What I am trying to show by these awkward word-plays is, that while the terms seem to imply a certain transgression or violence, forcefulness in the act, we are not dealing with transgressions here in the sense we are using it. Reading Böhme’s ideas about ecstasy and atmosphere might really make this more clear to you.

The notion of transgression is a very powerful one when we talk about art. It has been used a lot since the late 80’s to talk about art that intentionnaly is meant to shock the audience (G. Bataille, histoire de l’oeil should come on our list). So we are primarily talking here of transgression of moral rules valid in society. The transgression we are talking about is an aesthetic one. It presupposes the autonomy of the viewer towards the art piece and the autonomy of the art piece towards the viewer. This is very questionable whilst desirable from a political point of view.
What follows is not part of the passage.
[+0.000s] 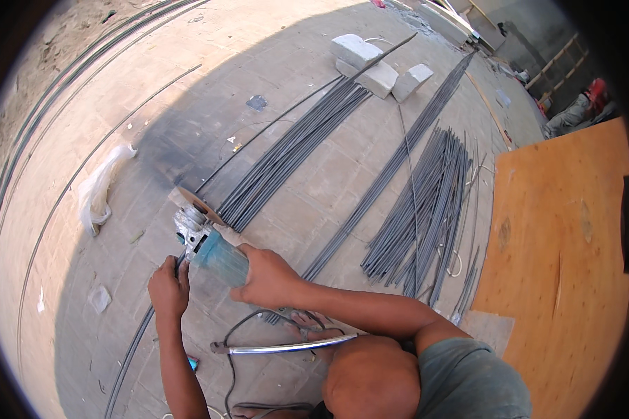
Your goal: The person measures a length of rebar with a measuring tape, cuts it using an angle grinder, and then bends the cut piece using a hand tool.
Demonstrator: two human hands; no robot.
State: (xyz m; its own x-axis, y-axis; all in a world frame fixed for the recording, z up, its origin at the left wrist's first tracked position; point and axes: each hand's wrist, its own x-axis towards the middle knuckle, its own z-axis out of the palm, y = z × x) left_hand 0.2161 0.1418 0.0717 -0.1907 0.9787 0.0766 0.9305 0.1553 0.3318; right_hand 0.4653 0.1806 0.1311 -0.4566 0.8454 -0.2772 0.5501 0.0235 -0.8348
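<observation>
My right hand (269,276) grips the teal body of an angle grinder (220,257). Its cutting disc (193,201) points away from me, at the near end of a bundle of grey steel rods (293,150) lying on the paved ground. My left hand (169,286) is closed around a thin steel rod (129,356) that runs from the lower left up to the grinder head. The grinder's black cable (234,335) loops back toward my sandalled foot (307,325).
More rod bundles lie to the right (426,202) and along a diagonal (391,164). Pale concrete blocks (370,63) prop up rods at the far end. An orange plywood sheet (566,244) lies at right, a white plastic bag (98,188) at left. Another person (573,112) crouches far right.
</observation>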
Why is that so? Is the autonomy of the art piece not the very idea of art? What is your concept of autonomy here?

Our contemporary visual culture is constantly working on transcending the visible to all the senses. Installation art is art where you are in the art work, going to the cinema nowadays with the possibility of the Dolby Surround is an experience of total submersion into an universe. But is this different than the horrific experience made by the first viewers of the movie L’arrivée du train en gare de la Ciotat from les frêres Lumière? Is the progress of the technique not just accompanying the progress of our habits as viewers? It is a common sense to say that the visual is ruling our contemporary culture. Didi-Huberman goes back as far as to one of the first theologists, Retullus, in order to reverse the common sense and speak of “la haine du visible”, the hatred of the visible. We constantly want to go beyond the visual, to transgress its possibilities. But is this such a strange thing?

I totally agree that there is a movement towards the desolution of the frame, the frontiers between art and reality. Maximum realism. But the quest for maximum realism is necessarily a dead-end-street. How could it be otherwise? What would be the aesthetic gain of a TOTALES KUNSTWERK? If I don’t know it is art, how and why should I enjoy it? The joy of art lies precisely in it’s limitations, it is in the alternation, not in the sameness. This is not a political claim, but an observation.
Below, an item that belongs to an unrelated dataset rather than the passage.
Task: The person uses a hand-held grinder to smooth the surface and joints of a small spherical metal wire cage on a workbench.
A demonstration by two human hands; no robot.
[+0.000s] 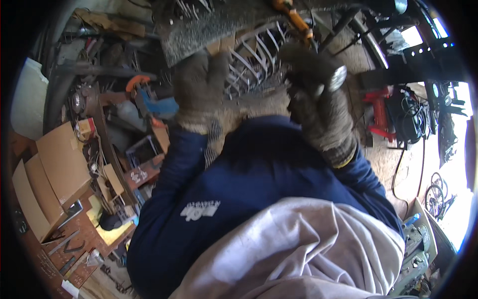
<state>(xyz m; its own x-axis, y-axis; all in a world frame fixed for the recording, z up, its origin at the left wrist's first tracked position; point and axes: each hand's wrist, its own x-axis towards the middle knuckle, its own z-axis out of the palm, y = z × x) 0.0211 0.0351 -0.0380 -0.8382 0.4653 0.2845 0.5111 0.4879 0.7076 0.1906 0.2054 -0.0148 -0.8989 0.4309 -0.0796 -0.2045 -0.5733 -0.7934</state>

I’ve spent a lot of time in forest those days and in the past few years. I enjoy being there in the company of trees. Walking a forest is each time a little adventure to me. You see things from a different point of view, apprehend time in an other way, get in contact with the wild, sometimes you can get lost in a forest and then you can only look for an issue with the hope that you won’t walk in circles. I mostly walk in forests with a photo camera at reach. When I see something that appears picturesque to me I start to shoot. How could I state that this picturesque impression is purely visual? This would be omitting a lot of parameters like my capacity of attention at that moment, boredom, exhaustion after a long walk, the loneliness of my thoughts. I like the idea expressed by Werner Herzog in Wim Wenders’ documentary Tokyo Ga: “Sometimes making a picture is the reward of a lot of efforts. It has taken a whole day to climb that mountain, a lot of sweat. And now finally you are on the top and you are ready to make that picture. Pictures have their price!” I write here what I remember of this interview taken ironically in a elevator bringing Herzog and Wenders high above the skyline of the city. From that point of view I understand Rancière (again him) stating that images are not an exclusivity of the visible.